Growth factors such as bFGF, BDNF and taurine have been shown to protect cerebellar granule neurons against excitotoxicity by increasing the glucose uptake and stabilizing the cytoplasmic calcium and mitochondrial electrochemical activity (El Idrissi and Trenkner 1999). A recent study reported that BMSCs genetically modified by Akt elevated ratios of phosphocreatine/ATP and increased phosphocreatine levels in surviving myocardial cells (Gnecchi et al. 2009). More recent data shows that MSC-mediated protection against glutamate excitotoxicity involves the reduction of glutamatergic signaling (Voulgari-Kokota et al. 2012). Changes in gene expression from an activity-dependent mature neuron to a more immature one that is associated with survival and regeneration plasticity, may be a cause of neuronal desensitization to glutamate. Fu H et al. by analyzing neuronal mitochondrial proteomics found that glutamate altered the expression patterns of mitochondrial proteins involved in energy metabolism (electron transport chain, TCA cycle and glucose metabolism), oxidative stress and apoptosis (Fu et al. 2007). Tacrine reversed the expression pattern of these proteins, as well as the decline in MMP, ATP production and neuronal cell death following glutamate treatment. Based on these results and those of previous studies, we surmise that the protective effect of AMSCs against glutamate excitotoxicity observed in the present study might be due to AMSCs themselves or bioactive molecules secreted by them changing the gene expression associated with energy metabolism in neurons, maintaining normal mitochondrial functions and regulating mitochondrial-associated apoptotic signaling pathways. However, the exact mechanisms of MSC-mediated benefit in energy depletion during excitotoxicity need further be explored.
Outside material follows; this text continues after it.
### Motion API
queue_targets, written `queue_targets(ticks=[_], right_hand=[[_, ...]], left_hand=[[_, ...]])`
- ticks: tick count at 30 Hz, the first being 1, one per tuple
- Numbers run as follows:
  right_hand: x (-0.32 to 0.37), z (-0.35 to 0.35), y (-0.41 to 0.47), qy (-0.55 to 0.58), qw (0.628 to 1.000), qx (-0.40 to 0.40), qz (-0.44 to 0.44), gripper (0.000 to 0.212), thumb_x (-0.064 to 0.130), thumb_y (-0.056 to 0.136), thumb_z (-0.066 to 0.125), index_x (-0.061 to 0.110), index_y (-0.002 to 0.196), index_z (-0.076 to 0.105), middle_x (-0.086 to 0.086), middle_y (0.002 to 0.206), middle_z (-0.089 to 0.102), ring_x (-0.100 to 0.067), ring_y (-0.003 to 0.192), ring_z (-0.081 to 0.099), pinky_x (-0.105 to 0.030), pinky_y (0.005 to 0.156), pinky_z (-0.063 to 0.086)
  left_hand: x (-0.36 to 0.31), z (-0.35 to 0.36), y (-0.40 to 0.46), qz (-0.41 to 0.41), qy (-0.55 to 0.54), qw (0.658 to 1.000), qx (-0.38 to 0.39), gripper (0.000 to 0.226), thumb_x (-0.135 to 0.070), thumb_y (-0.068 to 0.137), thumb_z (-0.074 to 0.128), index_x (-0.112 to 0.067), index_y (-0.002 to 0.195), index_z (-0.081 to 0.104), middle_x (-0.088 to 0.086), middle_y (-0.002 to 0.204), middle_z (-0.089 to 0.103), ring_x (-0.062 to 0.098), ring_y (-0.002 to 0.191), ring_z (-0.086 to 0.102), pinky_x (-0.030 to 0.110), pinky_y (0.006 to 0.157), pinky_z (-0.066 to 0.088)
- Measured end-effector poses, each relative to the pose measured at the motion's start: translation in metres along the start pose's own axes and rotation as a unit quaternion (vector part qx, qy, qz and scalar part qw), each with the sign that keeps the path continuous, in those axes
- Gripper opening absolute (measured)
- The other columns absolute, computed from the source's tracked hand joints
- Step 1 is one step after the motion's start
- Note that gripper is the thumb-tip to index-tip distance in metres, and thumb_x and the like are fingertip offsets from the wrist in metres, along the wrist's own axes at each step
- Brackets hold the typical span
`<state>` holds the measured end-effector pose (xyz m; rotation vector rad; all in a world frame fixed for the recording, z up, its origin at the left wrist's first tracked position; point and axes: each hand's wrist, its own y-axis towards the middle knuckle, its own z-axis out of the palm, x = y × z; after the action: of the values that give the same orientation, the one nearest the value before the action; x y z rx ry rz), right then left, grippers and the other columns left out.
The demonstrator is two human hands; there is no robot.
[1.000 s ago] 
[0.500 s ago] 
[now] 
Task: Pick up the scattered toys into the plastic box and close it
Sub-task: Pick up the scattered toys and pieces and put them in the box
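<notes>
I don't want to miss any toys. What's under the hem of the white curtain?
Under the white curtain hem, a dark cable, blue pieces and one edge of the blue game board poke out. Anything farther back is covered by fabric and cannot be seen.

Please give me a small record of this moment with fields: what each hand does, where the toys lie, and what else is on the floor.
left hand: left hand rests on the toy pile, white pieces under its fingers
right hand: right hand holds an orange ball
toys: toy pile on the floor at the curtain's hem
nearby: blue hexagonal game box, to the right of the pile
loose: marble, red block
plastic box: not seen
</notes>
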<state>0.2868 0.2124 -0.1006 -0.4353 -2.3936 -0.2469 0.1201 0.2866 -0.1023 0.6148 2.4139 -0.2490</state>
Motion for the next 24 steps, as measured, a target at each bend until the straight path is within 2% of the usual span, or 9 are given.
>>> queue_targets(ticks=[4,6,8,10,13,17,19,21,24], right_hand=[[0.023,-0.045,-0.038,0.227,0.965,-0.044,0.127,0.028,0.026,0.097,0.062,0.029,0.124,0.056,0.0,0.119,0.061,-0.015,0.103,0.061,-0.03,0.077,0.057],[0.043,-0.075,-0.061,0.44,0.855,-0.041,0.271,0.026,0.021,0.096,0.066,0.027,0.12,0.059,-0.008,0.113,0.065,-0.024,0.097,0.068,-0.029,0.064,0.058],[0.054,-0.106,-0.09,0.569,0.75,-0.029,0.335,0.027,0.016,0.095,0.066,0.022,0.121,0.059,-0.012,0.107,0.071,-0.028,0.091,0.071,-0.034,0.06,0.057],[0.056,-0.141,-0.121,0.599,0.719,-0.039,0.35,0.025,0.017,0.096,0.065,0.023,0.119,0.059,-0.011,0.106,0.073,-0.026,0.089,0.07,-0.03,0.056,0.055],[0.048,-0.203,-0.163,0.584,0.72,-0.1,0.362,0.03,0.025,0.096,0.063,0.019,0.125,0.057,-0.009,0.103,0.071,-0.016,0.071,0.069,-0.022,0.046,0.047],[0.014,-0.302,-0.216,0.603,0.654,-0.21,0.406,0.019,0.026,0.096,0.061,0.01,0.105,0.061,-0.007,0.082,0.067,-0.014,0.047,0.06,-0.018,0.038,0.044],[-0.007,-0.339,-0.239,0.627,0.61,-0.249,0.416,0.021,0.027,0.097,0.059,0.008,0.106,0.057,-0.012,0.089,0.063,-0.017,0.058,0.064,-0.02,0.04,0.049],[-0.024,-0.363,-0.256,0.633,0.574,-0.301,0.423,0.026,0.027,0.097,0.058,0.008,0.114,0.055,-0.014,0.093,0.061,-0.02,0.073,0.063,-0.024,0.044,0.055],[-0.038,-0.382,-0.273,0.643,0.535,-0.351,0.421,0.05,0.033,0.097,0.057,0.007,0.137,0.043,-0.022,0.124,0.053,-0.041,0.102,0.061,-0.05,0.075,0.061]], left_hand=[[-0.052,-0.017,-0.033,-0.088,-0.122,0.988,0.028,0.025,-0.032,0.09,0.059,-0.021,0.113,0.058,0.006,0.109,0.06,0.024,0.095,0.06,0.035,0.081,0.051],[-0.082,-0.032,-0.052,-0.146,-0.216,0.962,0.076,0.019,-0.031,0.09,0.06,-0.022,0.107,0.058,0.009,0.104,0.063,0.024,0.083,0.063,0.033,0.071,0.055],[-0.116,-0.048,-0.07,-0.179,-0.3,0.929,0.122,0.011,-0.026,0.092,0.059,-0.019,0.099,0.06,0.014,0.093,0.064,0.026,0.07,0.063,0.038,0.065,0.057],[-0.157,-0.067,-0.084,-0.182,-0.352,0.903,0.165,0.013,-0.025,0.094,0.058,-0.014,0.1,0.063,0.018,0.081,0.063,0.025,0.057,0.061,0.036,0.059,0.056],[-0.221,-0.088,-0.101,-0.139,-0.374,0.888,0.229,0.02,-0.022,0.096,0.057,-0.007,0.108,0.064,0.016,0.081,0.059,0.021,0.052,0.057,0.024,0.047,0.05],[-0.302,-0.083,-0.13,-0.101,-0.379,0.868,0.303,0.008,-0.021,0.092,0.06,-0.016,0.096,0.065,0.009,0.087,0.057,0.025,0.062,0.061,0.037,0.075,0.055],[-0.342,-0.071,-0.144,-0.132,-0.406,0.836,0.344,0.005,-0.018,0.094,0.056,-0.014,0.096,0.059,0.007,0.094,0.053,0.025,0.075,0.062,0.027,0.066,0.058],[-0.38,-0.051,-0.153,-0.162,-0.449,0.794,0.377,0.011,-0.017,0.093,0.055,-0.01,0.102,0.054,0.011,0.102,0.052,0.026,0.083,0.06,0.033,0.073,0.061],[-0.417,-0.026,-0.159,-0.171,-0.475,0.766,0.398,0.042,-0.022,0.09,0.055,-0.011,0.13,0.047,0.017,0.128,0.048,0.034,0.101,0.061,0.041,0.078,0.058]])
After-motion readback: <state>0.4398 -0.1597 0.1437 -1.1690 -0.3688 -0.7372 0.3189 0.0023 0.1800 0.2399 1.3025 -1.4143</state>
In conclusion, we report that AMSC-CM is able to protect cortical neurons against damage and apoptosis caused by glutamate excitotoxicity, ameliorate a decrease in both GAP-43 expression and the number of GAP-43 positive neurites and prevent glutamate-induced energy depletion. The neuroprotective effects of AMSCs may be related to the release of soluble factors. These findings may provide a new stem cell application method for the treatment of nervous system diseases. But a detailed understanding of the mechanisms of MSC-mediated benefits within the CNS and the identification of the soluble factors mediating MSCs protection will be necessary for further development of the clinical application of MSC-based therapy for neurological disorders.